To accompany their high IQ is an equally complex emotional quotient (EQ). These animals are extremely observant, they feel strong emotions and develop connections with other animals and their human caregivers. This is why when it comes to taking care of your horse, you need to consider both their physical and their mental wellbeing.
If your horse is stressed, anxious, or mentally uncomfortable in their environment or their living condition, this will nearly always be reflected in their health. Despite good food and medical attention, the animal does not develop properly and may suffer from various medical problems.
Here are a few things you should consider if you want to give your horse the best life possible.
Being extremely observant animals, horses are very familiar with what is going on in their environment and are very receptive to even minor changes. Loneliness is a big cause of stress for animals and if you lack the time to keep them company then get another animal or another horse to be their companion. Horses, despite their size, can bond really well with much smaller and much lower maintenance animals. If you are overwhelmed at the thought of having to maintain two horses, a smaller animal can easily serve the role of a companion. If you are training your horse but the animal isn’t responding very well, it may be due to stress. Some of them are naturally very nervous creatures and having other animals around makes them feel a lot more comfortable.
Most owners will be relying on packaged horse feed and supplementing their diet with only small portions of natural food. If you have room for the horse to graze in that’s great, but the horse care team from ForagePlus.co.uk says that you still want to use some packed food and food supplements to ensure that your horse is getting a balanced diet. If the animal relies on packaged food entirely, you need to pay extra attention to their teeth. The way their teeth wear out varies a lot between a natural diet and a packaged horse feed diet. When eating a natural diet, they eat different kinds of plant matter that requires them to use different parts of their mouth which results in even wearing of the teeth. On the other hand, eating the same diet every day makes them constantly use the same teeth which can cause them to wear out significantly faster than the others.

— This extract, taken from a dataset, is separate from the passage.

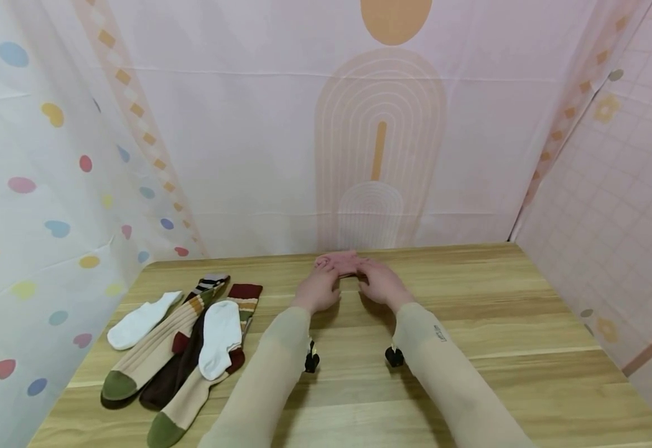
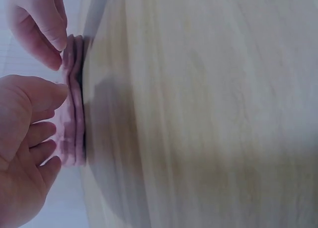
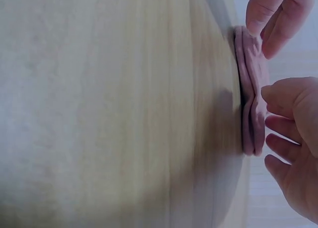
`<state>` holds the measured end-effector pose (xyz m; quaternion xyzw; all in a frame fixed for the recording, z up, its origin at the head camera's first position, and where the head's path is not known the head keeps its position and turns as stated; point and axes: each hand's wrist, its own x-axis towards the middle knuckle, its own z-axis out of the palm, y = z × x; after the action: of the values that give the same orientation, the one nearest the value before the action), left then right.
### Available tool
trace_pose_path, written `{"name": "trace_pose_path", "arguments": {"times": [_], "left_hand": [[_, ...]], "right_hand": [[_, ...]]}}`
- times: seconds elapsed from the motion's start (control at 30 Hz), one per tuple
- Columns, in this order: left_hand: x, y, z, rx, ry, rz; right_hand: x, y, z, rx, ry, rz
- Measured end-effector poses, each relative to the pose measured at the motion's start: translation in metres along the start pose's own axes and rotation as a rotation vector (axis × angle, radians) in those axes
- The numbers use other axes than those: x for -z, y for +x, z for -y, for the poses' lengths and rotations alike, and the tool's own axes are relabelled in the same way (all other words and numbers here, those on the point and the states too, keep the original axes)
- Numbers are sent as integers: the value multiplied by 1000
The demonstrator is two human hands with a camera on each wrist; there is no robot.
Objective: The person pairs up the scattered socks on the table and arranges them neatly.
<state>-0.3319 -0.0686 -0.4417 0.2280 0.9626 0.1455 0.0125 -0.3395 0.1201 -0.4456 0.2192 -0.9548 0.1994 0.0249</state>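
Observation:
A folded pink bundle of fabric (image 1: 341,262), probably socks, lies flat at the far edge of the table. Its stacked layers show from the side in both wrist views. My left hand (image 1: 318,290) rests its fingertips on the left part of the bundle, fingers loosely bent. On the right part lie the fingertips of my right hand (image 1: 383,283), likewise relaxed. Neither hand grips the fabric. In the left wrist view the thumb of the left hand (image 2: 25,138) is right at the near folds; in the right wrist view the right hand (image 3: 293,133) mirrors it.
Left on the wooden table (image 1: 471,373) lies a loose pile: a white sock (image 1: 142,322), another white sock (image 1: 219,339), and long beige socks with olive toes (image 1: 160,348), dark brown and striped ones among them. Printed curtains (image 1: 247,155) stand behind and at both sides.

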Motion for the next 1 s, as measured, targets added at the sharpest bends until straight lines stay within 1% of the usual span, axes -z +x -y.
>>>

When horses live out in the wild they eat a very diverse diet that gives them all the nutrition they need and also provides them with the protection they need from various diseases. Since you are keeping one with you, you should not forgo the annual veterinary checkup at any cost. Even if your horse seems to be well and fit, only an in-depth analysis by a professional can help you detect any problems that may be lying dormant. You want to treat these issues before they become serious problems that could put the life of your horse at risk.
There are a few vaccines such as Tetanus and West Nile virus that horse owners should definitely get done as soon as they can. However, it’s also important that you consult with your local vet and find out if you need to get any special vaccines that are specific to your area. There are different viruses that are common in different areas. It’s important that you get your horse vaccinated against these especially if the animal isn’t a local breed.
If your horse is having problems eating or you notice that they are having problems with their mouth, you might also want to check for their wolf teeth. These are sharp teeth located near the front of the mouth. While these are not present in all horses, in some that do have them, a growth irregularity can cause the tooth to chew on the gum. This makes it hard for the horse to chew or even close its mouth. So make sure you have a good vet who can help you out, especially with young horses till they are about 2 years old, you will need to pay extra attention to a lot of things.